» TASK OBJECTIVE
Among the records below, find the lines containing "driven" and state only how many there are.

[Stored items from a collection]
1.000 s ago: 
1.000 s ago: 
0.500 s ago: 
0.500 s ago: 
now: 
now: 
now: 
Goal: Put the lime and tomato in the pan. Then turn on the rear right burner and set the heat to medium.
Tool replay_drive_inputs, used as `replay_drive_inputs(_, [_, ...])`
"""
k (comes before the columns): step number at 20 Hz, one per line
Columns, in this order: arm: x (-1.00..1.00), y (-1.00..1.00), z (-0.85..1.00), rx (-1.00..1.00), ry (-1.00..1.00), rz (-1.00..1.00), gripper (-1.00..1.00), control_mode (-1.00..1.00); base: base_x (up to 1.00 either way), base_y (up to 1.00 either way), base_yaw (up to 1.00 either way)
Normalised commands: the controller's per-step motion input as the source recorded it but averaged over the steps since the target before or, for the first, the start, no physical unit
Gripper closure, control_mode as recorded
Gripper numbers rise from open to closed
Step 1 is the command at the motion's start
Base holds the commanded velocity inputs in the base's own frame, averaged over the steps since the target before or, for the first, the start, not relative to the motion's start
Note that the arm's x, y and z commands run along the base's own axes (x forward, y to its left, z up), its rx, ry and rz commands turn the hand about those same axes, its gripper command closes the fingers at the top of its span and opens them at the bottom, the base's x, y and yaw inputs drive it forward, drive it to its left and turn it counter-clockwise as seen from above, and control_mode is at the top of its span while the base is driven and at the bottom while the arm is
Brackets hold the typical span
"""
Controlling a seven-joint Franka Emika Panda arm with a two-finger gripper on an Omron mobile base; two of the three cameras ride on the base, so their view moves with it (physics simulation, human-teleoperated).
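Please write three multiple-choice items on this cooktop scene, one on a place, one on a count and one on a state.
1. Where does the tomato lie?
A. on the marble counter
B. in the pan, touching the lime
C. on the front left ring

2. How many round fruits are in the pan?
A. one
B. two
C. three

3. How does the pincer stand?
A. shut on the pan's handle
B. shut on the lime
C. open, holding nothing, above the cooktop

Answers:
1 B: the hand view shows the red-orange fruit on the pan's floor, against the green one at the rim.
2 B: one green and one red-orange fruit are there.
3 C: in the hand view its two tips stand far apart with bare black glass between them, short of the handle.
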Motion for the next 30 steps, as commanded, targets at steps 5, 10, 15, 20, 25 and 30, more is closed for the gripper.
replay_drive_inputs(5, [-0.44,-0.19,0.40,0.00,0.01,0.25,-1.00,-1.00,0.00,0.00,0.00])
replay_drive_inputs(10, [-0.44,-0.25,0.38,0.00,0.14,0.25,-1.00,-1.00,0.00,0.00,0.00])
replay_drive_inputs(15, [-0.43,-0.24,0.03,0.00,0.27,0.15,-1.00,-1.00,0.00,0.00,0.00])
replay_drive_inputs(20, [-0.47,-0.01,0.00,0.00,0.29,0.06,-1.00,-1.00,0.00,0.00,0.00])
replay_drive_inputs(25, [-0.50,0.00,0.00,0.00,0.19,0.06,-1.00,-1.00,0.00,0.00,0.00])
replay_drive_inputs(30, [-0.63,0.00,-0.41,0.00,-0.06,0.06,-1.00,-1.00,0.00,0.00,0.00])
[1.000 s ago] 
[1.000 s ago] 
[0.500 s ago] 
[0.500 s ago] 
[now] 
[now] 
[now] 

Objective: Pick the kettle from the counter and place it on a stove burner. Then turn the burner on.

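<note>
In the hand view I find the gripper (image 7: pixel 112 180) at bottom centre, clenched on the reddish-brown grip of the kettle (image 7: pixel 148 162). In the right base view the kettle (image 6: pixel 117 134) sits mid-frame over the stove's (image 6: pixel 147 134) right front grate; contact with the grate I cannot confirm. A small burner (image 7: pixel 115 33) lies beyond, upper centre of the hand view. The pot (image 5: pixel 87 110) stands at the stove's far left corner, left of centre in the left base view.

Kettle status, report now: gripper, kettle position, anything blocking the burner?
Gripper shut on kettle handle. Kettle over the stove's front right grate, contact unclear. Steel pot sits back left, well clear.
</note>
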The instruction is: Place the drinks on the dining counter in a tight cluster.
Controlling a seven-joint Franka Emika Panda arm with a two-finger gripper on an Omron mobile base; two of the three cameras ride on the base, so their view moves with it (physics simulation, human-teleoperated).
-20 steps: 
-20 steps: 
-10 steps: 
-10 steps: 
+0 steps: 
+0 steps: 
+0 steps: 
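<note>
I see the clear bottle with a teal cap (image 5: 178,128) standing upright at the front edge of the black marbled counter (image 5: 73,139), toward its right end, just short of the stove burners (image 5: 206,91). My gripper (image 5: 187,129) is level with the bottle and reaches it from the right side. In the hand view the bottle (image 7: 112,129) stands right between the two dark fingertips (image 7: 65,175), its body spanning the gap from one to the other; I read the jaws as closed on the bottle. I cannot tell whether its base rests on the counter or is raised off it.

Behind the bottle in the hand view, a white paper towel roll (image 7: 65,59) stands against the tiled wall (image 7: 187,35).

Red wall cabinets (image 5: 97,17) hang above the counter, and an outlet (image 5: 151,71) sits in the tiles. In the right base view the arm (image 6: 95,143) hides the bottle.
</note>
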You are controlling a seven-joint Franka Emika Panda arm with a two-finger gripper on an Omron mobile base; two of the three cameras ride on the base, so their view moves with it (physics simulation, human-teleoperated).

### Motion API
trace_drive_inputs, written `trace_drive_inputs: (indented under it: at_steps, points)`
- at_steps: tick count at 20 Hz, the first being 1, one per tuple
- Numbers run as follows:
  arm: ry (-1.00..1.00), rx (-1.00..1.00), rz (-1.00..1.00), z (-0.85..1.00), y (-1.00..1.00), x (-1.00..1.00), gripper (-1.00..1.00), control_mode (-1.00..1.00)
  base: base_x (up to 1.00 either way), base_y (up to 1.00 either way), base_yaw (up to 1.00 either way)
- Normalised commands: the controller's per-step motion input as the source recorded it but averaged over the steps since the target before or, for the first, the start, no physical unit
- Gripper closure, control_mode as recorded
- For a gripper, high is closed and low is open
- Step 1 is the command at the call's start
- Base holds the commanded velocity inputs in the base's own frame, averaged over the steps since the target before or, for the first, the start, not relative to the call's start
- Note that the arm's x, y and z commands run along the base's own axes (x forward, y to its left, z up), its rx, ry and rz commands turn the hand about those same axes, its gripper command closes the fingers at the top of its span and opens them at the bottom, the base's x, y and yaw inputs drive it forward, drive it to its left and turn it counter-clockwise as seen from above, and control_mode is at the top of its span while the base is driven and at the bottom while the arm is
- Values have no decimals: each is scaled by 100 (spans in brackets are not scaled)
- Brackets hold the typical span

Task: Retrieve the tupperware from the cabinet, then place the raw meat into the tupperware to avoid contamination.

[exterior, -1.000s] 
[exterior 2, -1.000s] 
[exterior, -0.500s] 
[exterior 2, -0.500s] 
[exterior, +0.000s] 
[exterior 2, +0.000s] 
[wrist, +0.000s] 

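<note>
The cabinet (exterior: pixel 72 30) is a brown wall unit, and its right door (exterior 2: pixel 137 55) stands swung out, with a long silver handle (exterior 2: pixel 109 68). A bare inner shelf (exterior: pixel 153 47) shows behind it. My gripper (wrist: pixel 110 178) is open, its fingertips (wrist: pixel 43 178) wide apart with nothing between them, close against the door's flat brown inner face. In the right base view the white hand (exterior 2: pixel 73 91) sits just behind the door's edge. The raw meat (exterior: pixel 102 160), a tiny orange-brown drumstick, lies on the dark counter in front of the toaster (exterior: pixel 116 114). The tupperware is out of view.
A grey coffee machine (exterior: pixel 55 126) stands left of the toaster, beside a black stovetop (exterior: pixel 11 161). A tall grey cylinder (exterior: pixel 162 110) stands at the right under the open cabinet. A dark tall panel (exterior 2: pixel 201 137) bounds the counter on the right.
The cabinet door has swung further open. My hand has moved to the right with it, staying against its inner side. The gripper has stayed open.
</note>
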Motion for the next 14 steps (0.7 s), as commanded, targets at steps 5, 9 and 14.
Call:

» TASK RESULT
2